_REQUIRED ACTION_
Starting at the line below holding "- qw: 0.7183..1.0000" and stopping at the line holding "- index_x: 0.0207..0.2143", print every line exactly, both ends included, and leave the rest out.

-- Opening Marker --

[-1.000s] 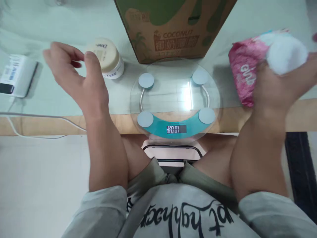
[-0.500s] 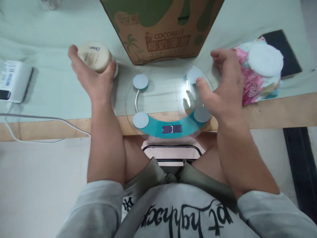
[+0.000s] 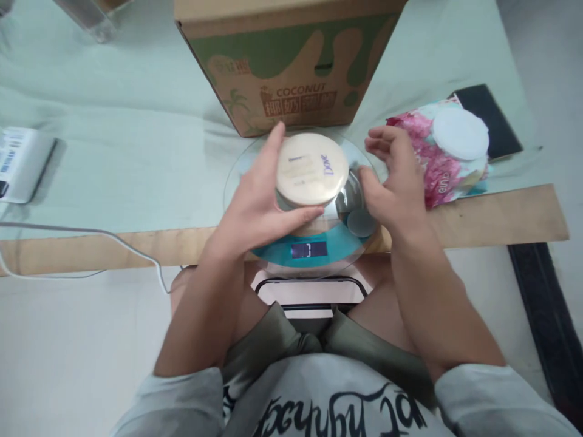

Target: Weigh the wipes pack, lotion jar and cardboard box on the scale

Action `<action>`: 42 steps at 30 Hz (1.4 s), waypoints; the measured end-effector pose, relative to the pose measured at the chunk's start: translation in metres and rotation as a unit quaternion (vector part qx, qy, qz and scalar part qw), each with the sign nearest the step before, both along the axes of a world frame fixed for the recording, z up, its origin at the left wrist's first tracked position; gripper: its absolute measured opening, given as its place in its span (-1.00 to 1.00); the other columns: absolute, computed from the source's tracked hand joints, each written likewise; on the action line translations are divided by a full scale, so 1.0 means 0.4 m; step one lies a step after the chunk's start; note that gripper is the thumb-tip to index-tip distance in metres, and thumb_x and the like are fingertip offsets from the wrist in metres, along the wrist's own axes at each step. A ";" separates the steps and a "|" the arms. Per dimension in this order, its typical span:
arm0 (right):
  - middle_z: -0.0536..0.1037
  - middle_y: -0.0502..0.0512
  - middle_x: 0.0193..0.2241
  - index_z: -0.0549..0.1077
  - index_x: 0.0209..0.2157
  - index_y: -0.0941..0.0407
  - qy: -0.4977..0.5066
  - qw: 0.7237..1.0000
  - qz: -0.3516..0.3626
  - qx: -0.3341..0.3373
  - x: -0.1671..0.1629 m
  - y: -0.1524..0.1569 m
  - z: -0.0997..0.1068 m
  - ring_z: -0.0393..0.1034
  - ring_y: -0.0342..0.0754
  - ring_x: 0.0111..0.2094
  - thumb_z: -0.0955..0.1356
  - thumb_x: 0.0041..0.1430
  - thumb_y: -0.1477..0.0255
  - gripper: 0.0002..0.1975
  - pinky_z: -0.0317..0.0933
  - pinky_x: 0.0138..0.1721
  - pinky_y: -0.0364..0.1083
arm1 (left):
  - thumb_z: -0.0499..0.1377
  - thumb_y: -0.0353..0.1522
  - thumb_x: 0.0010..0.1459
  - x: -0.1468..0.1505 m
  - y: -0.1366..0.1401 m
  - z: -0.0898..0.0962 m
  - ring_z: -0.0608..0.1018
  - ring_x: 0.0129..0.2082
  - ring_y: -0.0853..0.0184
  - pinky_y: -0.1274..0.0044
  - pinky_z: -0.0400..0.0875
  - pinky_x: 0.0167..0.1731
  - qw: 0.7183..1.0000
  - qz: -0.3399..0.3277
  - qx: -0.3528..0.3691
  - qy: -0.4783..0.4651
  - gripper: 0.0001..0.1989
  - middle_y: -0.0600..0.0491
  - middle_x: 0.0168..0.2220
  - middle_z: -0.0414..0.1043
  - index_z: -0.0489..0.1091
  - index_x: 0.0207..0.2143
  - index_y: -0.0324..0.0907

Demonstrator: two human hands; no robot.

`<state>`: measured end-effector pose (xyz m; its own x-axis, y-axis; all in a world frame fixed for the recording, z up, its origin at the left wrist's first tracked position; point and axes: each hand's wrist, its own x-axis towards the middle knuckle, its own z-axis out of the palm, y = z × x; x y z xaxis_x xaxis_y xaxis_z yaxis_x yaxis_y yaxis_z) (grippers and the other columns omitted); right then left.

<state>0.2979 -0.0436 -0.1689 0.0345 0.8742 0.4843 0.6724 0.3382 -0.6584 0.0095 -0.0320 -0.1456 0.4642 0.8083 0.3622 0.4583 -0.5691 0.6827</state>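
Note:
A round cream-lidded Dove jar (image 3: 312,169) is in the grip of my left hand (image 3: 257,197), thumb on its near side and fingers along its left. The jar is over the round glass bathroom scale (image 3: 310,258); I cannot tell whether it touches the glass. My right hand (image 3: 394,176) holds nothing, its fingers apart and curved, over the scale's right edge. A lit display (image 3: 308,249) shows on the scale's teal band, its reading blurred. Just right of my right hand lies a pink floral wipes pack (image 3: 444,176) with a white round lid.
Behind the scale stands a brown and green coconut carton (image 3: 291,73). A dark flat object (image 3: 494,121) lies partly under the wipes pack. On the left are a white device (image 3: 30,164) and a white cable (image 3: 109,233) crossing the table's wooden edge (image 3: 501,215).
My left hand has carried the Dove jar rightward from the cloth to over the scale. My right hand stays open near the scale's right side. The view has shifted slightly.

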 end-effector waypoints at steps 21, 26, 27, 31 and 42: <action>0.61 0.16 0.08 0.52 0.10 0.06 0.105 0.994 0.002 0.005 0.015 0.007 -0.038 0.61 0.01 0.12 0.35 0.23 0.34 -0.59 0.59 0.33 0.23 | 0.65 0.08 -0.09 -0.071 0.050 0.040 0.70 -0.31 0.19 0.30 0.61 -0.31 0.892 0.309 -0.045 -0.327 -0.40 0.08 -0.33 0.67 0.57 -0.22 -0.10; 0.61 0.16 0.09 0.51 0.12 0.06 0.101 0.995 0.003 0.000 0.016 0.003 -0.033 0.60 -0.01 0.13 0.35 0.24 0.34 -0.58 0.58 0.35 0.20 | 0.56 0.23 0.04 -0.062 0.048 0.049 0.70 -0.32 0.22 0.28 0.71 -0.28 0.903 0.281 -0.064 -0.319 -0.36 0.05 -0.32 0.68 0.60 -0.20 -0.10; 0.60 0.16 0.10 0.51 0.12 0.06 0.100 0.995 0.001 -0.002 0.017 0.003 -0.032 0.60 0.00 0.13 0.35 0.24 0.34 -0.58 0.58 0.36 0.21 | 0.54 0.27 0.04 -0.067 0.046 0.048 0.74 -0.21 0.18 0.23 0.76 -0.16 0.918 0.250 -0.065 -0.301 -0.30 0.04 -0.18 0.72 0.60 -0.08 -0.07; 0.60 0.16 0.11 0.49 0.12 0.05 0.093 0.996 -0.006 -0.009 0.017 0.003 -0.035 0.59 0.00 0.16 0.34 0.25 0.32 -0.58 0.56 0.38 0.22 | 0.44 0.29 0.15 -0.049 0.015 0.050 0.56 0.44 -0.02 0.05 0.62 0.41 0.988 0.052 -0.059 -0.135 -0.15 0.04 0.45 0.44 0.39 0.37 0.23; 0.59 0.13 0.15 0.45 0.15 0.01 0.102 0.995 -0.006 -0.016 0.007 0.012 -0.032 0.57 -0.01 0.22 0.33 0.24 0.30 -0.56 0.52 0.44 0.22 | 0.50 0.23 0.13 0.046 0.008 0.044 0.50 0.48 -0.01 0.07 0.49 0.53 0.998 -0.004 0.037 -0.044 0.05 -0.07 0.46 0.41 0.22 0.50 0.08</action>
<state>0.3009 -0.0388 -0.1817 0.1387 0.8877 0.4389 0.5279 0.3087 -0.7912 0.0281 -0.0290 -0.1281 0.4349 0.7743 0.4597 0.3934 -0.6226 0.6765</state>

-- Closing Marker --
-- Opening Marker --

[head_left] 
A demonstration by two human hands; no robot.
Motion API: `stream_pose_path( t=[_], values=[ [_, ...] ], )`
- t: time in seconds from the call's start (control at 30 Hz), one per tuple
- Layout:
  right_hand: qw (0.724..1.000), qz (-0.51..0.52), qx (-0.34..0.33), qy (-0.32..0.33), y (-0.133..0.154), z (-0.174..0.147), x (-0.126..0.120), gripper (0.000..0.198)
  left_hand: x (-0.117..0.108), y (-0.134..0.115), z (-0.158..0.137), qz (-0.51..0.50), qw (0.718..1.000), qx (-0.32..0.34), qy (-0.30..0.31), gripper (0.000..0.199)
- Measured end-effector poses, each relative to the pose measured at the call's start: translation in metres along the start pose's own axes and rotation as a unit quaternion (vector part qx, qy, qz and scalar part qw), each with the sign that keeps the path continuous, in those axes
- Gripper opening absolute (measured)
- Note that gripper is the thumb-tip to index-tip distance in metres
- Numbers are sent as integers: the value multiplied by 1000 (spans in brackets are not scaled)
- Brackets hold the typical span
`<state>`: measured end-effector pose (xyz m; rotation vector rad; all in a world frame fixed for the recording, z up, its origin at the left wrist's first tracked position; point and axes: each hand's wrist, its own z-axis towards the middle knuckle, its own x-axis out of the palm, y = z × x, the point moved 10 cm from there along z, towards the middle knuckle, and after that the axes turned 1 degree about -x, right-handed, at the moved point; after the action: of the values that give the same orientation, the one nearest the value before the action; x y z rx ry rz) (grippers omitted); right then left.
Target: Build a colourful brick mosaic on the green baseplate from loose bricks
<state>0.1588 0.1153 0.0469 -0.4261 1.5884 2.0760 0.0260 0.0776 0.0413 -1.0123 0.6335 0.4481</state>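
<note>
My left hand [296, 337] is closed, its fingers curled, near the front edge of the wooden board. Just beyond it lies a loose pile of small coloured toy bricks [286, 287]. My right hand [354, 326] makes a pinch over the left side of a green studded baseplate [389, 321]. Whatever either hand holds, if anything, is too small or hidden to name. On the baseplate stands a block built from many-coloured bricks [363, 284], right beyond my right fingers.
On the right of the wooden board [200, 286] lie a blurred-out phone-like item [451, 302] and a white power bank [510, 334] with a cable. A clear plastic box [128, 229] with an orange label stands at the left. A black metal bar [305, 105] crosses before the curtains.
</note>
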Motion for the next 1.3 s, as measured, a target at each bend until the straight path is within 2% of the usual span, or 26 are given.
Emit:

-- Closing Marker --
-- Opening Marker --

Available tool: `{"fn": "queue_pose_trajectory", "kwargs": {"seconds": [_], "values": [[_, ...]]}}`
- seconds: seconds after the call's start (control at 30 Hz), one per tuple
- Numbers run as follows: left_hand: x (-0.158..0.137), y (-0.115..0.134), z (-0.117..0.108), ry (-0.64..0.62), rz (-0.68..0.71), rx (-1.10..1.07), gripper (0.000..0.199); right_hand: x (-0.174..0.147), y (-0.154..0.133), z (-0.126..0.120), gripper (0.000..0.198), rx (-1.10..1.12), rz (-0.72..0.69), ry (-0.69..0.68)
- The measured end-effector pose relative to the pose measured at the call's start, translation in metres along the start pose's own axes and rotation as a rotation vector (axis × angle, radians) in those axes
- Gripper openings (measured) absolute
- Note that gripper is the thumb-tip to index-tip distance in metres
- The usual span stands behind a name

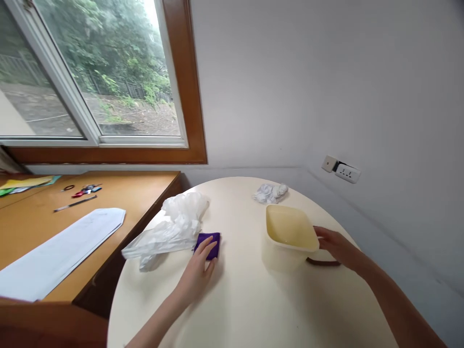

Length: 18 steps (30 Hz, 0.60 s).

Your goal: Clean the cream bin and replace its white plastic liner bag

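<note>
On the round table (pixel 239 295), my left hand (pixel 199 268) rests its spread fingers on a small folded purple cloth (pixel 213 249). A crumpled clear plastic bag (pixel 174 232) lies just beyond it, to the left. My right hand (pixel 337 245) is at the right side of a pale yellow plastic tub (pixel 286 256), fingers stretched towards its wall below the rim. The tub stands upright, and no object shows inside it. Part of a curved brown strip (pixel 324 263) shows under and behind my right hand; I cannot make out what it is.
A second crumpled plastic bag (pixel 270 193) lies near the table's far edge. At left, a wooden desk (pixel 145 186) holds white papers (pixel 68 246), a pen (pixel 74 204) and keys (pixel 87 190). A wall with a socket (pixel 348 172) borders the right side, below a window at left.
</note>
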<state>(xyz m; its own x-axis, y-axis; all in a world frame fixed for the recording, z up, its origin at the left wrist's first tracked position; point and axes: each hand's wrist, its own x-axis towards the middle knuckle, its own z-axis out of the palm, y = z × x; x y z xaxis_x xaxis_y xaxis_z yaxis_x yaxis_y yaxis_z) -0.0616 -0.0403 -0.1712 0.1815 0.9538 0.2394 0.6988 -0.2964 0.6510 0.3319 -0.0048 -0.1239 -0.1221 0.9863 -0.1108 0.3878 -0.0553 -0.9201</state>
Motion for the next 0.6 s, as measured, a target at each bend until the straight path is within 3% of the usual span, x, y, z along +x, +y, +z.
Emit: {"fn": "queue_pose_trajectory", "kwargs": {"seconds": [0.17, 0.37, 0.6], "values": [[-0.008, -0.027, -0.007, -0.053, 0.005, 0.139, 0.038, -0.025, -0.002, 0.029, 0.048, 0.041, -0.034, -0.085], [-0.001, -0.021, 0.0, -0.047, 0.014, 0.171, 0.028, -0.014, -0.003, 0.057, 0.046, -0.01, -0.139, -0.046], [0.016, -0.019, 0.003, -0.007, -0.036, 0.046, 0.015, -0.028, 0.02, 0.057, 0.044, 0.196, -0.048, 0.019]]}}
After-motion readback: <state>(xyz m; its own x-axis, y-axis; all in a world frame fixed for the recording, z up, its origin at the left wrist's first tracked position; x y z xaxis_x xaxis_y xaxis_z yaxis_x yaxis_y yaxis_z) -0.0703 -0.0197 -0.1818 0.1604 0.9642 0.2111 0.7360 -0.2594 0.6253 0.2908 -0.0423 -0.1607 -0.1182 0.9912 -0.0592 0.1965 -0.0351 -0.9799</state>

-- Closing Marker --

_SOLUTION BELOW_
  - qw: 0.7183..1.0000
  - qz: -0.3399..0.3277
  - qx: -0.3528..0.3691
  - qy: -0.4783..0.4651
  - gripper: 0.0001..0.1989
  - middle_y: -0.0600..0.0491
  - middle_x: 0.0168..0.2220
  - middle_z: -0.0414..0.1043
  - index_z: -0.0489..0.1091
  - index_x: 0.0207..0.2143

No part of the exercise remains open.